» Records for processing
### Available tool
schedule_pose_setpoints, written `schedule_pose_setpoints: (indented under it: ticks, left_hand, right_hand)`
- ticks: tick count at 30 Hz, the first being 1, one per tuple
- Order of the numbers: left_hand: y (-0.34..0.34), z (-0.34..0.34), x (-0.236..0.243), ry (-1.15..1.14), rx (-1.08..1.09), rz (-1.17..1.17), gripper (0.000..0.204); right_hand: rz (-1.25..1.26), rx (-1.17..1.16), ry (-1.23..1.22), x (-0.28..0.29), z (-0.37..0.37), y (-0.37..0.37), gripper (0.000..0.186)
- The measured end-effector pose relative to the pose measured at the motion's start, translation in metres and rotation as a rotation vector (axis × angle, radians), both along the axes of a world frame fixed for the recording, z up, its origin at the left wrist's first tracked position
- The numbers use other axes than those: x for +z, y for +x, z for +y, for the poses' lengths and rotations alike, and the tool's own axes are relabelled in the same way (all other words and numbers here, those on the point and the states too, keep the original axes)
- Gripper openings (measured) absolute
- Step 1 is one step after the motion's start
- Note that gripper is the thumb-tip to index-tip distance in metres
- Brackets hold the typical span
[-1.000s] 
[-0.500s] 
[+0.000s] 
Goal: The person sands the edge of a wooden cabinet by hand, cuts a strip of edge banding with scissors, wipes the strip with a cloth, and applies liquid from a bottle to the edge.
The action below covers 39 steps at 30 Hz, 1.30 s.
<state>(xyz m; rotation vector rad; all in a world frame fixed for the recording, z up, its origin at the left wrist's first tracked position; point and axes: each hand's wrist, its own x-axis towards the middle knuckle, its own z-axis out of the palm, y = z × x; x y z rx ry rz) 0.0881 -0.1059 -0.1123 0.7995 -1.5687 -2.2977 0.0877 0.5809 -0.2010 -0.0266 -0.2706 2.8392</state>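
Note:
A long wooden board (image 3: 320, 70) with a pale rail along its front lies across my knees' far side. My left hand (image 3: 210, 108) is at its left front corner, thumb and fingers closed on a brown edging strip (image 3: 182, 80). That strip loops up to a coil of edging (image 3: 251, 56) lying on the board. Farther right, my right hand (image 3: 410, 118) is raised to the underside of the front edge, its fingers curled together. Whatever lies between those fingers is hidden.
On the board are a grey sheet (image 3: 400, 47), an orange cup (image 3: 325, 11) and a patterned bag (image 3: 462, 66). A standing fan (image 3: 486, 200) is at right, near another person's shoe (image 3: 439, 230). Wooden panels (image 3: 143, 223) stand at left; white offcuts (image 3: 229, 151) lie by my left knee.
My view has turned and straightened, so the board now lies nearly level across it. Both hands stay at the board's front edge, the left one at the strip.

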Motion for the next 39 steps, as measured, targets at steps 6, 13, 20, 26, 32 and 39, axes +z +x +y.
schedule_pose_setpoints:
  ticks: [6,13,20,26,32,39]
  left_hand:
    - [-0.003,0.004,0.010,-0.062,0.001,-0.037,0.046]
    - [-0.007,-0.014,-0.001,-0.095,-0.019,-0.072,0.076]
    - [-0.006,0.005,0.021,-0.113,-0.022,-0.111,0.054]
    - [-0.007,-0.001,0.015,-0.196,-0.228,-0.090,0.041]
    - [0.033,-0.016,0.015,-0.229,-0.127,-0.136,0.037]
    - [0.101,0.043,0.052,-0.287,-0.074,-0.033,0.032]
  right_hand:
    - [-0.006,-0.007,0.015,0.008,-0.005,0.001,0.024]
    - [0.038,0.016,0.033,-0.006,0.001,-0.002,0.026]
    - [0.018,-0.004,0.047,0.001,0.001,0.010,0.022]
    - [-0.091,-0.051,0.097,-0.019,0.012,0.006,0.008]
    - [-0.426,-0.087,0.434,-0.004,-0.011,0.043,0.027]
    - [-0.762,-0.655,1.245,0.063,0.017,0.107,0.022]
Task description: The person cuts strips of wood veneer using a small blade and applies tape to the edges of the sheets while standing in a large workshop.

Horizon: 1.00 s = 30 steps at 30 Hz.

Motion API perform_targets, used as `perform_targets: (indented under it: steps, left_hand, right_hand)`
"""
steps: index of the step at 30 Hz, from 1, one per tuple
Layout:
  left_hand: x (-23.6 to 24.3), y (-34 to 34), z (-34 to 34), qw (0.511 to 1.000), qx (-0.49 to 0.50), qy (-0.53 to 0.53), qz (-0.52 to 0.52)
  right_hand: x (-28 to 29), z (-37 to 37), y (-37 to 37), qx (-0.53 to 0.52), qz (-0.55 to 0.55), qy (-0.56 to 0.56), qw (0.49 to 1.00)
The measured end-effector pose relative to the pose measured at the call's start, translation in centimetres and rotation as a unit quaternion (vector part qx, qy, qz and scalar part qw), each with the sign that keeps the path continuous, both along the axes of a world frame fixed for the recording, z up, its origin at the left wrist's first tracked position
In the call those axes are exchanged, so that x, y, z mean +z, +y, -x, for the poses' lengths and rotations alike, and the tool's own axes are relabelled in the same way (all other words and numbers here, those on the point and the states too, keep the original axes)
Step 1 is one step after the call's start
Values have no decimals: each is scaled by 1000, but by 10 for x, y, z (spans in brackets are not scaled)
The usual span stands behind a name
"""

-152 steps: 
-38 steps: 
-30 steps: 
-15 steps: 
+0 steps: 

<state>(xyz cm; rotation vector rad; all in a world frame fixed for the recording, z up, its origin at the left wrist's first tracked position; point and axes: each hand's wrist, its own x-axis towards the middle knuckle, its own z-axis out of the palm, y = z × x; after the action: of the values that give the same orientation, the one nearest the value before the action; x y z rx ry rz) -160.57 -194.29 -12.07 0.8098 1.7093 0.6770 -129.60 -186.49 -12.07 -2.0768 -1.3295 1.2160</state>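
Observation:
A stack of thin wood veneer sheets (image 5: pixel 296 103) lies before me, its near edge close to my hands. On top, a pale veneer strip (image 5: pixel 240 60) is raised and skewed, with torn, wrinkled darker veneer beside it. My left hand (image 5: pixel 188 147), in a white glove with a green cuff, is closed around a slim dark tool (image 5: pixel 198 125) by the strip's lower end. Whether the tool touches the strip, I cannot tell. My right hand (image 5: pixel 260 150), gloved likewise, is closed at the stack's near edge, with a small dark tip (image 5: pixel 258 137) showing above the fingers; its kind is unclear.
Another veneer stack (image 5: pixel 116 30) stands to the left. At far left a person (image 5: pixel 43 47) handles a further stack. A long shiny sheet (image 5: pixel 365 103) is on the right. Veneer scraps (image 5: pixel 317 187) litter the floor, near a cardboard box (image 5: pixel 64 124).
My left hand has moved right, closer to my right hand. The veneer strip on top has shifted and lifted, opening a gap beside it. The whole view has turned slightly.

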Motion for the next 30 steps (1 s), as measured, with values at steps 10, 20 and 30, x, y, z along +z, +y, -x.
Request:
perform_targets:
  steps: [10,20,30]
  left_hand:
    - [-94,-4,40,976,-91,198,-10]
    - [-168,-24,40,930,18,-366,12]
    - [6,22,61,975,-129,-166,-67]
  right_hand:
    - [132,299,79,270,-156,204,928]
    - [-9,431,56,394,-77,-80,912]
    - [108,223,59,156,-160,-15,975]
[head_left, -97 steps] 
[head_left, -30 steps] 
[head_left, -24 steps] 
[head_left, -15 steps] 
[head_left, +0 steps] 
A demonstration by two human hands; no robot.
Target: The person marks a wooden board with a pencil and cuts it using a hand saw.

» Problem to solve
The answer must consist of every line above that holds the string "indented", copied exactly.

» Result of this task
schedule_pose_setpoints, written `schedule_pose_setpoints: (indented under it: ticks, left_hand, right_hand)`
Motion API perform_targets, used as `perform_targets: (indented under it: steps, left_hand, right_hand)`

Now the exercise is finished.